Ten 6 th grade teachers were observed and interviewed about their use and 
implementation of POWERSOURCE© during spring, 2008 (one additional teacher 
participated in interviews but, due to scheduling issues, was not observed in the classroom). 
The teachers were from four of the districts participating in the larger POWERSOURCE© 
study. 

Teachers were observed during the final POWERSOURCE© unit, RA (Review and 
Applications) using a semi- structured observation protocol (see Appendix X). The RA unit 
was selected because it incorporates all of the big ideas covered throughout the 
POWERSOURCE©, and also because teachers have experienced all aspects of the 
POWERSOURCE© professional development and had access to all POWERSOURCE© 
resources by the time of completion of this unit. Each teacher was observed for one 
classroom period by two observers. All observers participated in a 4-hour training for 
protocol use, and were trained to concordance on the protocol’s rating scales. 

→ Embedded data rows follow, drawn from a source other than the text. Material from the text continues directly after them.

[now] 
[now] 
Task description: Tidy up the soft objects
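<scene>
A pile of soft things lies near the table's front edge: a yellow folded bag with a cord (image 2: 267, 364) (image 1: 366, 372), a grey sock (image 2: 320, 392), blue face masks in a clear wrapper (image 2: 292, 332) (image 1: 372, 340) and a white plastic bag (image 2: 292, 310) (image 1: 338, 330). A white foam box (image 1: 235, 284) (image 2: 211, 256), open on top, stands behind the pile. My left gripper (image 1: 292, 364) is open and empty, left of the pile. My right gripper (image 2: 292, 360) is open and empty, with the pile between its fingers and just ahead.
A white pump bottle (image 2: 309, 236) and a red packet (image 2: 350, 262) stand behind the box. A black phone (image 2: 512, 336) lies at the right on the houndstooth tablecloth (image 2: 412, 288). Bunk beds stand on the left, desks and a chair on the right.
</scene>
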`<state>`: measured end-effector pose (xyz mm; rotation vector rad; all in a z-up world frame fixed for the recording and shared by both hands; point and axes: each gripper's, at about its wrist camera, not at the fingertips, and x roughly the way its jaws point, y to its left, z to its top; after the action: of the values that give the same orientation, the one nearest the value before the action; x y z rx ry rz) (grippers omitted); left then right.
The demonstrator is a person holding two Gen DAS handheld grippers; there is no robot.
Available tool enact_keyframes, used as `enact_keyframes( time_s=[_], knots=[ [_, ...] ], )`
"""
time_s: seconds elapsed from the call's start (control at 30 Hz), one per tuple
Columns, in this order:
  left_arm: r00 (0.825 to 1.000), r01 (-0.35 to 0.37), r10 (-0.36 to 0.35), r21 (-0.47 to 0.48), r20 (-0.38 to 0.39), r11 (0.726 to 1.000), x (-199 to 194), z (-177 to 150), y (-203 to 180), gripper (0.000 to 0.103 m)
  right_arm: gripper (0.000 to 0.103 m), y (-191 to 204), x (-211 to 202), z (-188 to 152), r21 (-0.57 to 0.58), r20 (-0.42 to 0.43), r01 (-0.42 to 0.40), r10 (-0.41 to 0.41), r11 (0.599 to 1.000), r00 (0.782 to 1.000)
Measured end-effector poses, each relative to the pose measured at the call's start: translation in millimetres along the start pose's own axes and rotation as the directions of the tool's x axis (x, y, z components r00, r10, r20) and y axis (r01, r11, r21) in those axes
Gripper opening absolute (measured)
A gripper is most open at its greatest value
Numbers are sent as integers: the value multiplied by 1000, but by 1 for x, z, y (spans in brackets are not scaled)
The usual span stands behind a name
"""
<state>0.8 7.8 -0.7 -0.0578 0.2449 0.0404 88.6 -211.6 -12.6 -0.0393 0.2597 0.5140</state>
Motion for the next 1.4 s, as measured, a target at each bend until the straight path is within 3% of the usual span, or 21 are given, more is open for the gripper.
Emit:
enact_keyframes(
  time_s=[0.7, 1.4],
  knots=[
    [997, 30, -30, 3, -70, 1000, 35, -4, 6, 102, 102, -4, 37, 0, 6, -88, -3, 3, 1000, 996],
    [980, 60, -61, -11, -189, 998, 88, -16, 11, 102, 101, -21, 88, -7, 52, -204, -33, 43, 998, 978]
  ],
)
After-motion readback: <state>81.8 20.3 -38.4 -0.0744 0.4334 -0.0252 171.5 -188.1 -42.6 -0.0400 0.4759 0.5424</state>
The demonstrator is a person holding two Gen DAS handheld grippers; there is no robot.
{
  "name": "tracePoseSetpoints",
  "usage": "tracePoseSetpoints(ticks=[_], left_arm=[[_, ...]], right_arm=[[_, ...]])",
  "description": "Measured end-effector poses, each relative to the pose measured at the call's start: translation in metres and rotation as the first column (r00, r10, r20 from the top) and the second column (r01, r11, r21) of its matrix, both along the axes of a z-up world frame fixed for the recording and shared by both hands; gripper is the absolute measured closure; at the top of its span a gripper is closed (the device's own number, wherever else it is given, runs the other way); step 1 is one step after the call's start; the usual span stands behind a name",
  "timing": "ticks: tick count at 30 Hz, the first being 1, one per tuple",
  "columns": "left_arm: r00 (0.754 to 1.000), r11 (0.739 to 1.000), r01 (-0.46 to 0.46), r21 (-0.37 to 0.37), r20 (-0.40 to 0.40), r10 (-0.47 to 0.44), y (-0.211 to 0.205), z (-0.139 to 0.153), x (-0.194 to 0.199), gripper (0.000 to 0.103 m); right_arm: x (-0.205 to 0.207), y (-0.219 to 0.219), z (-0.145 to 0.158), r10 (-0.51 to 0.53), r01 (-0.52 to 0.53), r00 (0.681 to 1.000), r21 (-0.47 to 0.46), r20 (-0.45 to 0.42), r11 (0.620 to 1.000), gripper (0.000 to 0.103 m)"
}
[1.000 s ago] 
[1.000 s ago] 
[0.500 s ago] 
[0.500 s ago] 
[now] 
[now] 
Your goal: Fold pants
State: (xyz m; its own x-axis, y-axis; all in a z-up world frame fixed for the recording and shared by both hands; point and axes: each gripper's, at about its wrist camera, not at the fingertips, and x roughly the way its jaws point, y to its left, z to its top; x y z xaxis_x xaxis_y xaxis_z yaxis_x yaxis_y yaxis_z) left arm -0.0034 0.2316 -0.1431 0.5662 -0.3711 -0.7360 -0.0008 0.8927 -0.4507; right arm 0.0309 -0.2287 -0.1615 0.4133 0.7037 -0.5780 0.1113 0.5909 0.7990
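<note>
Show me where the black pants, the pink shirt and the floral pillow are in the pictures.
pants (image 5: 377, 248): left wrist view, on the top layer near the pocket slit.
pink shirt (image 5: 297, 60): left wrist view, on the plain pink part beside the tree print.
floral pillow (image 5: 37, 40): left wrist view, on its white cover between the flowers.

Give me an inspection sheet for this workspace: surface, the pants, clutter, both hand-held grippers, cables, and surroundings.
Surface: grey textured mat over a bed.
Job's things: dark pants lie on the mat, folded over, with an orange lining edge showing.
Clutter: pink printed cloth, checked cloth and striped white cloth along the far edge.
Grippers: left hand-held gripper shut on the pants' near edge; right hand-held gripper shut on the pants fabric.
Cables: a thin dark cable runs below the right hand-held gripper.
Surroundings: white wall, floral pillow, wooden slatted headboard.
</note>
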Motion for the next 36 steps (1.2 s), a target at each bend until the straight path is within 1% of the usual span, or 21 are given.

One-on-one interviews were conducted with each teacher after the observation. 
Interviews used a semi- structured protocol and were audio-taped and transcribed. Data was 
coded and analyzed using qualitative data software (AtlasTi). Coders were provided a priori 
codes and trained to concordance before the coding process began. Each interview was coded 
independently by two coders. 

Results 

In the following text we summarize some of the key trends found across this qualitative 
data set. Given the small sample and pilot nature of this first qualitative data collection 
endeavor, caution should be taken in generalizing results to the sample as a whole. However, 
the findings provided some useful information and insights as the implementation continues 
to move into other schools or districts. For the purposes of presentation, the discussion is 



33 




divided into teacher implementation/use of the POWERSOURCE© materials and teacher 
feedback regarding POWERS OETRCE© participation. 

Teacher feedback. All of the teachers provided positive feedback about their 
participation in POWERSOURCE© and use of the POWERSOURCE© materials. Teachers 
commented that the materials were easy to use, quality, and helpful augmentation to their 
instruction. Teachers highlighted the role of the “big ideas” of algebra, and how they could 
be translated into practice, as having a positive impact on both their conceptual math 
understanding and instructional practice. Teachers specifically compared the 
POWERSOURCE© materials to their regular district curriculum, indicting the instructional 
methods were different than what was typical of their district curriculum, and that the 
majority of them also preferred the POWERSOURCE© approach. 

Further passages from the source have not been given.